CN-116877047-B - Method for measuring oil-water relative permeability curve of low-permeability core under low-speed flow condition
Abstract
The invention discloses a method for measuring an oil-water relative permeability curve of a low-permeability core under a low-speed flowing condition, which comprises the steps of weighing the core to be measured, measuring the length and the section diameter, sequentially vacuumizing the core to be measured, saturating gas, vacuumizing, pressurizing saturated water, continuing saturated water at a set temperature, calculating the absolute permeability of the core, displacing a saturated oil phase until no water is discharged, calculating the saturation of water and the relative permeability of the oil phase, ageing the core to be measured, displacing water at a low speed, calculating the relative permeability of an aqueous phase under the saturation of residual oil, taking out the core, cleaning, drying, measuring capillary force of the core by a mercury-pressing method, and drawing an oil-water two-phase relative permeability curve. In the invention, in the step of adding saturated CO 2 , residual gas in fine pores is replaced by water phase, after the subsequent saturated crude oil, the core is only oil-water two-phase flow, and capillary force imbibition oil displacement effect exists when the oil-water two-phase flow, so that the result is consistent with the actual situation, and is accurate and reliable.
Inventors
- XU LONG
- DONG MINGZHE
- LIU ZIQING
- LIU SEN
- YANG ZHIHONG
- LIU XU
- WANG KE
- LI PENGCHENG
- GONG HOUJIAN
- SUN HAI
Assignees
- 中国石油大学(华东)
Dates
- Publication Date
- 20260505
- Application Date
- 20221115
Claims (8)
- 1. The method for measuring the oil-water relative permeability curve of the hypotonic rock core under the low-speed flow condition is characterized by comprising the following steps of: s1, weighing a core to be measured, and measuring the length and the section diameter; S2, sequentially vacuumizing the rock core to be tested, saturating gas, and vacuumizing again, wherein the gas is CO2 which is easily dissolved in water; s3, pressurizing saturated water of the core to be tested; s4, continuously saturating the core to be measured at a set temperature, and calculating the absolute permeability of the core to be measured according to the pressure values of the two ends of the core to be measured; S5, displacing the saturated oil phase of the core to be measured until no water is discharged at a set temperature, and calculating the irreducible water saturation of the core to be measured and the relative permeability of the oil phase under the irreducible water saturation according to the volume of the discharged water and the pressure values of the two ends of the core to be measured; S6, aging the core to be measured at a set temperature; S7, carrying out simulated formation water flooding at a set temperature and a low speed until no oil phase is produced, and calculating the relative permeability of the water phase under the saturation of the residual oil of the core to be measured according to the pressure at the two ends of the core to be measured and the accumulated water and oil output at different moments; S8, taking out the core to be measured, cleaning, drying and measuring capillary force of the core to be measured by a mercury intrusion method; And S9, calculating and drawing an oil-water two-phase relative permeability curve through a low-permeability core oil-water relative permeability calculation formula under the low-speed flow condition considering the capillary force effect.

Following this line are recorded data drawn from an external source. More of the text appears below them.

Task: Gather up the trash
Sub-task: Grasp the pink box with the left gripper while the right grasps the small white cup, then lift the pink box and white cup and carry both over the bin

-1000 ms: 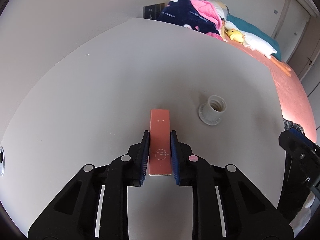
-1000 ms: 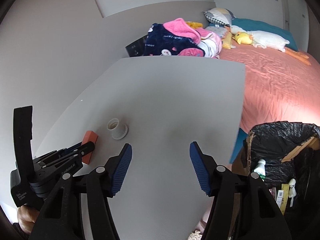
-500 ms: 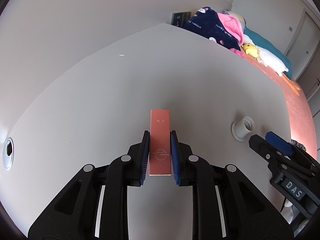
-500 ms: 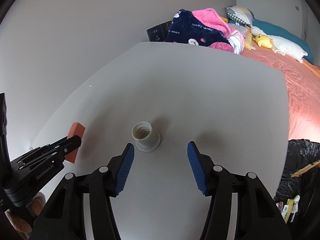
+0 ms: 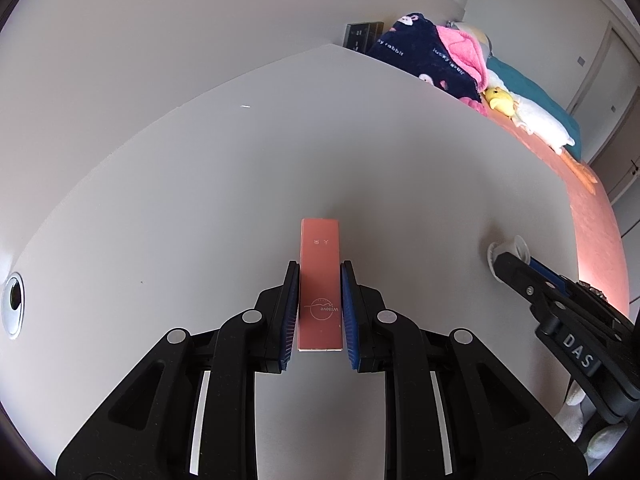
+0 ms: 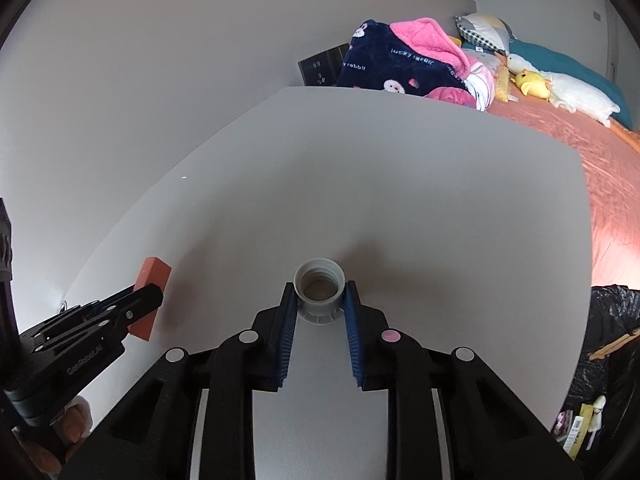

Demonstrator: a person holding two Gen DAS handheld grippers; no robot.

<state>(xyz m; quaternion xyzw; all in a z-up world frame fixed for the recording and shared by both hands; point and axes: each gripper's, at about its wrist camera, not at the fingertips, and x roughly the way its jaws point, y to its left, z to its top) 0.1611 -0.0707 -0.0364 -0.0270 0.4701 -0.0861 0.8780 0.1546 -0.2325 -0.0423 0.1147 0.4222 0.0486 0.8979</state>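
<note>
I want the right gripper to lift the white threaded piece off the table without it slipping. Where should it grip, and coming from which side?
Grip the white threaded piece across its round neck, just above the flared base, one pad on each side. It stands upright, opening up, so coming in level and low over the table suits it. The right gripper already brackets the neck this way; the flange below should help stop slipping.

Your left gripper clamped on the slim pink box, over the grey table, your right gripper at the white bottle top.
</note>
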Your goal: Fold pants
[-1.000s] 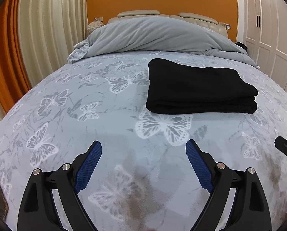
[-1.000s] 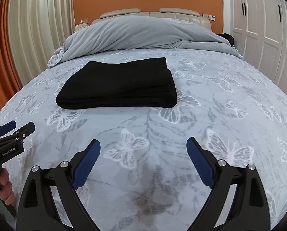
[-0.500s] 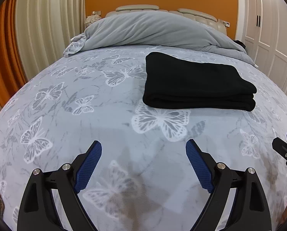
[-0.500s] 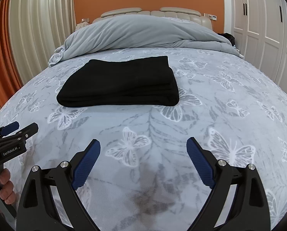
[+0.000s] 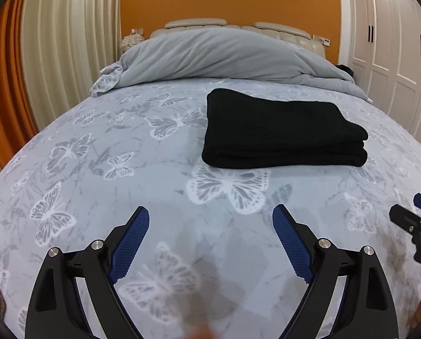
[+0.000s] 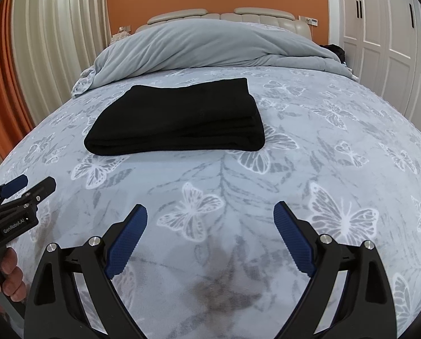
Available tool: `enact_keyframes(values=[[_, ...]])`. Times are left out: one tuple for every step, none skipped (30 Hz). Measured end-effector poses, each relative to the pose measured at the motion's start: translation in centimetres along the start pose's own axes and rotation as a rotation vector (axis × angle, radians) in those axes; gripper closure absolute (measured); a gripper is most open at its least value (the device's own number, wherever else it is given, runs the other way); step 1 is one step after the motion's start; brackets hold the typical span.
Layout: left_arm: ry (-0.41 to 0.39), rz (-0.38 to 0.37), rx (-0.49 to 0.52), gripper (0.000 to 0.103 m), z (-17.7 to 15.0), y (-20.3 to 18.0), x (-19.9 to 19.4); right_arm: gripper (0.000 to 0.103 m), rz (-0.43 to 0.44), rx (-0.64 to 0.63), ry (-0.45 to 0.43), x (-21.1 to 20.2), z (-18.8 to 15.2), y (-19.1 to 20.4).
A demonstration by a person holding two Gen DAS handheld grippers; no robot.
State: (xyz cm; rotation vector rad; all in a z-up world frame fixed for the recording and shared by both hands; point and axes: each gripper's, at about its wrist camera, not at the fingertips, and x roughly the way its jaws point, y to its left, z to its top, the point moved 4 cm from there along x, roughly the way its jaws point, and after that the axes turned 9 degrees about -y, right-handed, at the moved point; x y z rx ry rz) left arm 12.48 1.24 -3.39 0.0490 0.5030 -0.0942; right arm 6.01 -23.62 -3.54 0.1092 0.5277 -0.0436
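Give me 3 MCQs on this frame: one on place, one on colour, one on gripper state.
1. Where do the folded pants lie?
A. on the butterfly bedspread, short of the grey duvet
B. on top of the grey duvet
C. between the right gripper's fingers

2. What colour are the pants?
A. grey
B. black
C. orange

3. How do the two grippers stand?
A. both shut on the pants
B. left open, right shut
C. both open and empty

Answers:
1 A: the pants rest flat on the bedspread, with the duvet heaped behind them at the headboard.
2 B: the bundle is plain black in both views.
3 C: the left gripper and the right gripper each show blue pads spread wide with only bedspread between, well short of the pants.
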Motion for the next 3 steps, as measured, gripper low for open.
enact_keyframes(values=[[0.002,0.005,0.000,0.016,-0.07,0.07,0.06,0.014,-0.001,0.001,-0.001,-0.02,-0.06,-0.02],[0.003,0.005,-0.002,0.016,-0.12,0.12,0.12,0.014,-0.002,0.002,-0.001,0.00,0.02,-0.07],[0.005,-0.006,-0.003,0.016,-0.12,0.12,0.16,0.014,-0.002,0.002,-0.002,-0.01,0.06,-0.11]])
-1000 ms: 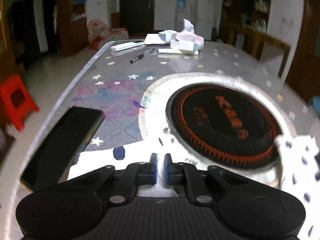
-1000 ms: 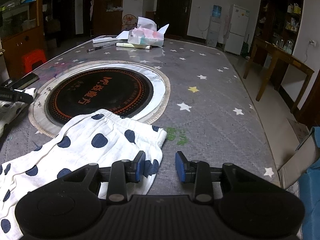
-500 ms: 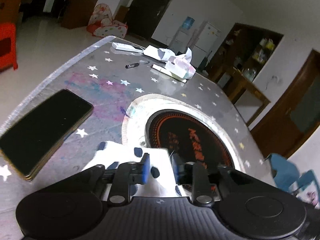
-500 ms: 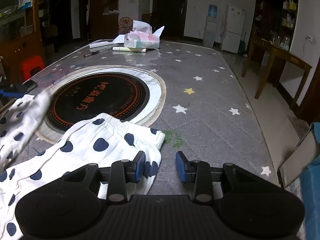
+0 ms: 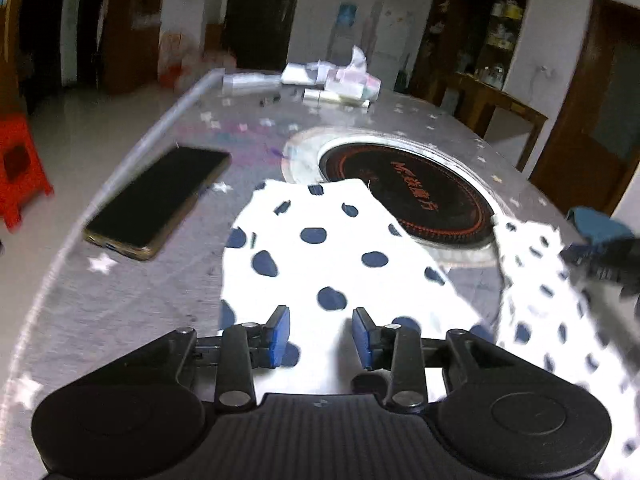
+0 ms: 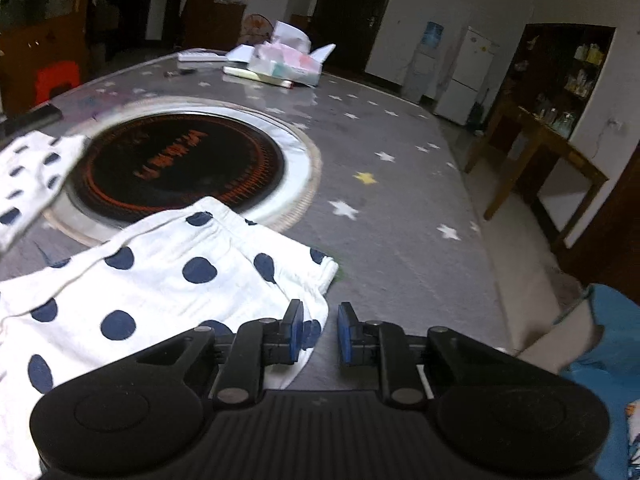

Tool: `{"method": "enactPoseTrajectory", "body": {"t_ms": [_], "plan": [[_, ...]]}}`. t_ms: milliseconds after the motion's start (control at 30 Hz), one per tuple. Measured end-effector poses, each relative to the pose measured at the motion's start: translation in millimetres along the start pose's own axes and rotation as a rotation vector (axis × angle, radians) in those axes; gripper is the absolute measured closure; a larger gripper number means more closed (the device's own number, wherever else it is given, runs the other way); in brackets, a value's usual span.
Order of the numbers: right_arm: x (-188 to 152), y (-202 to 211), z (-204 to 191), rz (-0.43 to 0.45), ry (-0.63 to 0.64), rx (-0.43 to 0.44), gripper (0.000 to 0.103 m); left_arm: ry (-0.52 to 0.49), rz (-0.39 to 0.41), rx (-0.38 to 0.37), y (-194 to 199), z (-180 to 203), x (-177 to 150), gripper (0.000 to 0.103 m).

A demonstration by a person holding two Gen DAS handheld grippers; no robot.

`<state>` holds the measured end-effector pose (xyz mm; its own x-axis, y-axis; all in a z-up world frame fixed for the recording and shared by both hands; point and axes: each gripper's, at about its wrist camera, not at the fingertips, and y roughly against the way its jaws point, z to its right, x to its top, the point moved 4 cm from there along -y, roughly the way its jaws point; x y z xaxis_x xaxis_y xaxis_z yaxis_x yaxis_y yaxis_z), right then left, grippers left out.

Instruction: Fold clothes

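Garment: white polka-dot clothing (image 5: 332, 240), spread flat on the star-print table (image 5: 132, 296), one end lapping the rim of the round black cooktop (image 5: 416, 196).
Long axis: judged from both views, it runs side to side between the two grippers, roughly 9 to 3 o'clock.
Left gripper (image 5: 320, 336): jaws parted wide, nothing held; cloth lies directly beneath and ahead toward 12 o'clock.
Right gripper (image 6: 318, 330): jaws apart by a moderate gap, empty; the hemmed corner (image 6: 316, 276) sits just beside its left pad (image 6: 295, 330), at about 11 o'clock.
Nearer hand: the left one is over the cloth body; the right one is at its edge only.
Bystander: dark phone (image 5: 160, 200) at 10 o'clock from the left gripper, near the cloth but apart from it.
Likely next: each side closes on an end to fold it.
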<state>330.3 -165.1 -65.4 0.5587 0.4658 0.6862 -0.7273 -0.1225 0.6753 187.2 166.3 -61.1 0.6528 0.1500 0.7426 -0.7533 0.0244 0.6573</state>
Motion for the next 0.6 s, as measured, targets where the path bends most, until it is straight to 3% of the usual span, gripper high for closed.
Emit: {"method": "enactPoseTrajectory", "body": {"t_ms": [67,133,233,433,600], "plan": [[-3,-1,9,-0.011,0.002,-0.047,0.082,-0.075,0.010,0.053,4,3,-6,0.060],[-6,2,18,-0.012,-0.012,-0.059,0.077,-0.124,0.015,0.093,8,6,-9,0.044],[-8,16,23,0.001,-0.035,-0.048,0.076,-0.154,0.027,0.122,15,12,-13,0.032],[-18,64,-2,0.038,-0.008,0.085,0.061,-0.214,0.075,0.164,34,26,-20,0.010],[-36,97,-44,0.028,0.000,0.260,0.047,-0.220,0.064,0.185,43,29,-31,0.002]]}}
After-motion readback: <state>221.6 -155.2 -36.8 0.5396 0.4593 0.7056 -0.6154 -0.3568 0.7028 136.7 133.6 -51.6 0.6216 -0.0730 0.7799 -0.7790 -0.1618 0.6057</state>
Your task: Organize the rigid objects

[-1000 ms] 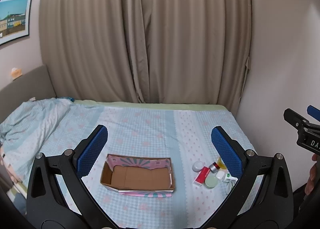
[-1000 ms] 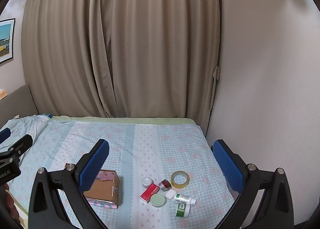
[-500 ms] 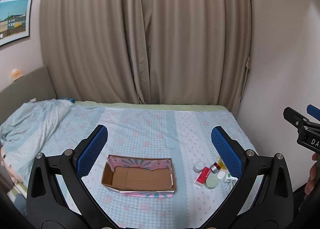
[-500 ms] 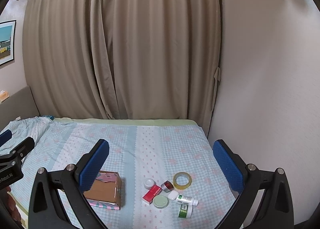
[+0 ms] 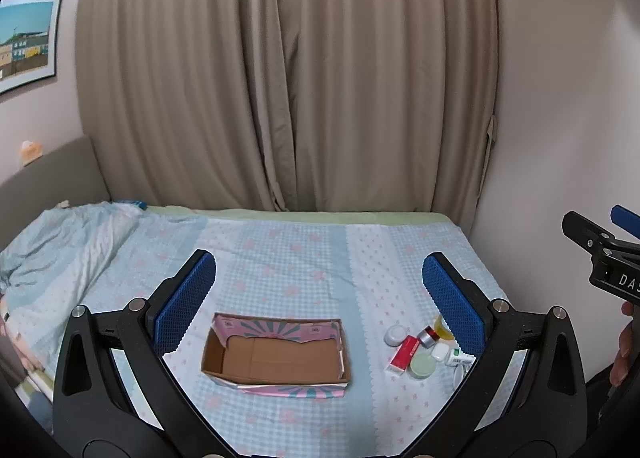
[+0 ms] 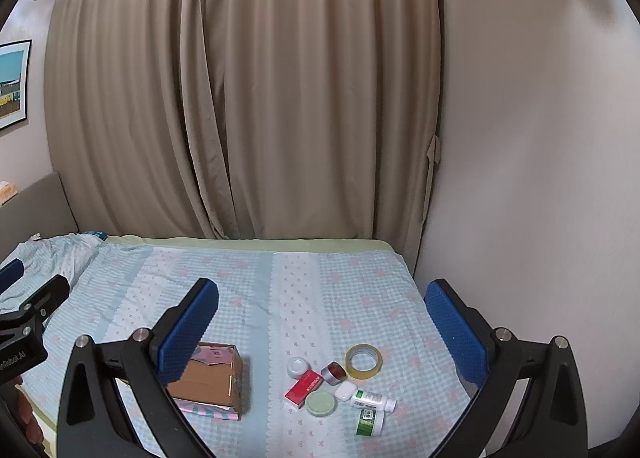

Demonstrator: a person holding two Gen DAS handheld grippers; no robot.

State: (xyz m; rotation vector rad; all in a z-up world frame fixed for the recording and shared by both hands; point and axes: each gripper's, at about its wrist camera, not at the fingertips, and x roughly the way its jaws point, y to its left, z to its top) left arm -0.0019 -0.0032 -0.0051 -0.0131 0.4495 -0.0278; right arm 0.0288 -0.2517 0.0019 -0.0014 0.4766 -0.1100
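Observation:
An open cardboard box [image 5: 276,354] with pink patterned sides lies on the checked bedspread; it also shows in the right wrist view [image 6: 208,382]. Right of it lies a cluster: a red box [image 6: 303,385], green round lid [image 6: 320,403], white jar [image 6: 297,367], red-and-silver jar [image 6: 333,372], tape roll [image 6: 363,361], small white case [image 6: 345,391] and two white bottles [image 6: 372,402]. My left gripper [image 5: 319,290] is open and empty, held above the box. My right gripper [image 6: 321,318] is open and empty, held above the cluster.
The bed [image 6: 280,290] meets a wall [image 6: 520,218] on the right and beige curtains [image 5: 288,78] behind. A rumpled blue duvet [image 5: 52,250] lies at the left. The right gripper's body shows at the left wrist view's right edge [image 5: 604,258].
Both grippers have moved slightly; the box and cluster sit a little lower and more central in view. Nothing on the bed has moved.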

- 2. The method for determining the oil-water relative permeability curve of the hypotonic core under the low-speed flowing condition according to claim 1, wherein the step of weighing the core to be measured and measuring the length and the section diameter in the step S1 comprises the steps of cleaning the core to be measured by an organic solvent, drying and oven-drying, then weighing and measuring the length and the section diameter.
- 3. The method for determining the oil-water relative permeability curve of the hypotonic core under the low-speed flowing condition as claimed in claim 1, wherein in the step S2, the core to be measured is sequentially vacuumized, saturated gas is pumped out, and then vacuumized, and the core to be measured is sequentially vacuumized for 10 hours, saturated gas is pumped out for 10 hours, and then vacuumized for 10 hours.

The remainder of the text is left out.